The May 4 Baseline: From ‘Madness’ to Mandate

The sequence is the evidence. On May 4, 2026, Iran International reported that Pezeshkian had described the IRGC’s ongoing strikes against UAE targets as “completely irresponsible” and “madness” — language that exceeded anything he had used publicly in the 65 days since the war began. In the same report, he was described as having “requested an urgent meeting with Mojtaba Khamenei to press for an immediate halt to IRGC attacks.” The meeting request was not a diplomatic maneuver. It was an appeal to the only constitutional authority above the IRGC: the Supreme Leader.

Under Article 110 of Iran’s constitution, the Supreme Leader is the sole commander of the armed forces; the president has zero IRGC authority. Pezeshkian’s predecessors understood this as a practical constraint, working through the Supreme National Security Council and personal relationships with IRGC commanders rather than attempting direct orders. But Pezeshkian had burned those channels. His April 4 public accusation — naming Vahidi and SNSC deputy Abdollahi as the ceasefire wreckers responsible for the Islamabad walkout — had made the IRGC leadership his declared adversary.
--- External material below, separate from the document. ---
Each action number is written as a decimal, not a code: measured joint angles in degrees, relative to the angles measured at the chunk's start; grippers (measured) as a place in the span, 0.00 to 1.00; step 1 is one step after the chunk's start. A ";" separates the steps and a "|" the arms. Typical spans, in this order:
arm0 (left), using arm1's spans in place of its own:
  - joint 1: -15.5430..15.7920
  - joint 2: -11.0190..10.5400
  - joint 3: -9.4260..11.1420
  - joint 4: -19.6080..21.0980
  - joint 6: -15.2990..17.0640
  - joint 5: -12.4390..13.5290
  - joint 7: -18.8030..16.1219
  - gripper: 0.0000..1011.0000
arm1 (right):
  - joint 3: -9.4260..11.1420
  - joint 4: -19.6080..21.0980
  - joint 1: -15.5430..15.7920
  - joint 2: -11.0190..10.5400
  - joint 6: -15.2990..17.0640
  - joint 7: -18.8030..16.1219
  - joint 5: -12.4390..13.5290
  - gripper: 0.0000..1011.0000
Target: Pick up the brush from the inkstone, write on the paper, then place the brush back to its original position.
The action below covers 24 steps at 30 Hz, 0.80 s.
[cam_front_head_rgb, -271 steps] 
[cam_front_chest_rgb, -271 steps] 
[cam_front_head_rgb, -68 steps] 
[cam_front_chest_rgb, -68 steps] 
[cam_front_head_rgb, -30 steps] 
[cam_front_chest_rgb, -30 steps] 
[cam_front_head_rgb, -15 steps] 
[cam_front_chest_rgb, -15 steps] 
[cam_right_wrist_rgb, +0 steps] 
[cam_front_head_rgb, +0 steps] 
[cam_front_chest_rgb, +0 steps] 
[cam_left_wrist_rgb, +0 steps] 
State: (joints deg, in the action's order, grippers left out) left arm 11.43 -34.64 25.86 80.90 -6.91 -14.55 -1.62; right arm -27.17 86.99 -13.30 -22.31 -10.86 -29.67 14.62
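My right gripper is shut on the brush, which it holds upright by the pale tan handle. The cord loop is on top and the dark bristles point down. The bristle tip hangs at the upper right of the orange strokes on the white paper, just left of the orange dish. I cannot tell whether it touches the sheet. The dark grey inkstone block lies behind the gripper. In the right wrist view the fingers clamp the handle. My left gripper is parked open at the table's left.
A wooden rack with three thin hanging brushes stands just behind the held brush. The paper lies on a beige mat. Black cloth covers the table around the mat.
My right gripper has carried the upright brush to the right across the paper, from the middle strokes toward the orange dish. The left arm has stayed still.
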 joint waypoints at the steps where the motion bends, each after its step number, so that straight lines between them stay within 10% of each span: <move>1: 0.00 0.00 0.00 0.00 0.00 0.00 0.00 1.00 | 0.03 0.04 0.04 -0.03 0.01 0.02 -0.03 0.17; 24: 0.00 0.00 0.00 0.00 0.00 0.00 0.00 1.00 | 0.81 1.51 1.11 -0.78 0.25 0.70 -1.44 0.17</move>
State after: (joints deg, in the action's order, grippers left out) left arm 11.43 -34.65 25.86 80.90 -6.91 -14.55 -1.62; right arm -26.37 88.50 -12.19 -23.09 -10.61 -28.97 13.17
The Mojtaba meeting was his remaining institutional option.

What happened between May 4 and May 7 can be reconstructed from what changed. Before the meeting, Pezeshkian’s public posture was opposition to IRGC escalation, frustration with the military council’s isolation of the Supreme Leader, and openness to the MOU framework that Axios reported on May 6 as a 14-point, one-page document offering an end-of-war declaration and a 30-day negotiating window with gradual mutual de-escalation on Hormuz. After the meeting, Pezeshkian’s presidency issued the blockade-lift precondition — a demand that requires Washington to concede its primary coercive instrument before Tehran agrees to discuss the issue that instrument was designed to resolve.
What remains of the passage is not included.